▸ TASK
What you give back must match the data exactly, minus the pictures.

__________

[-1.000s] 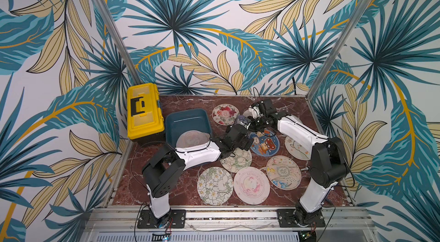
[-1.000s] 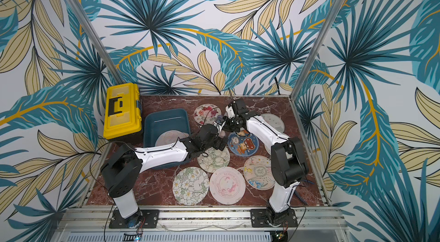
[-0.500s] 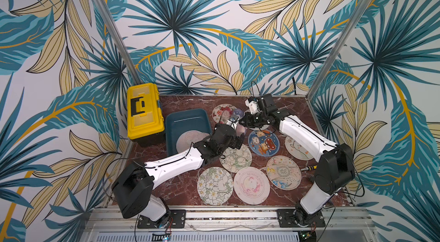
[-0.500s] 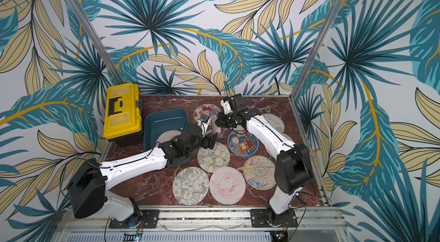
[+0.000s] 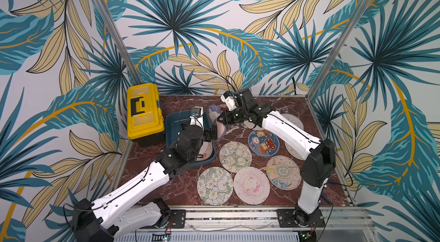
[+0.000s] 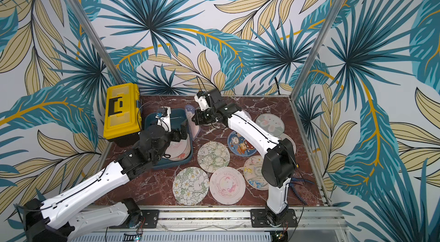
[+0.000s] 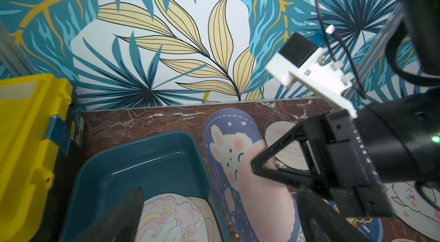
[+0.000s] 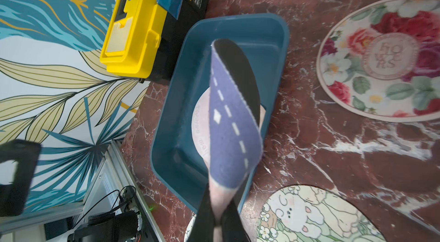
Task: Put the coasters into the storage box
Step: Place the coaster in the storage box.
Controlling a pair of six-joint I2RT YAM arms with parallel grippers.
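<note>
While the right gripper (image 8: 215, 221) clamps a blue coaster (image 8: 233, 121) by the box (image 8: 166, 133), centre frame, and the left gripper (image 5: 212, 133) gapes, we find a pink coaster (image 8: 198, 121) stored, most outstanding.

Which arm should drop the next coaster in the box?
Right. The right gripper is shut on the blue bunny coaster, held on edge at the storage box rim; the left gripper is open and empty.
</note>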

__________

▸ SOLUTION TO THIS EXERCISE
[-1.000s] 
[-1.000s] 
[-0.500s] 
[-0.500s] 
[+0.000s] 
[+0.000s] 
[+0.000s] 
[+0.000s] 
Task: Put the coasters into the storage box
Step: Place the coaster in the storage box.
Controlling a pair of six-joint I2RT YAM arms with parallel grippers.
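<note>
While the right gripper (image 8: 215, 221) clamps a blue coaster (image 8: 233, 121) by the box (image 8: 166, 133), centre frame, and the left gripper (image 5: 212, 133) gapes, we find a pink coaster (image 8: 198, 121) stored, most outstanding.

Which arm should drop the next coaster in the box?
Right. The right gripper is shut on the blue bunny coaster, held on edge at the storage box rim; the left gripper is open and empty.
</note>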

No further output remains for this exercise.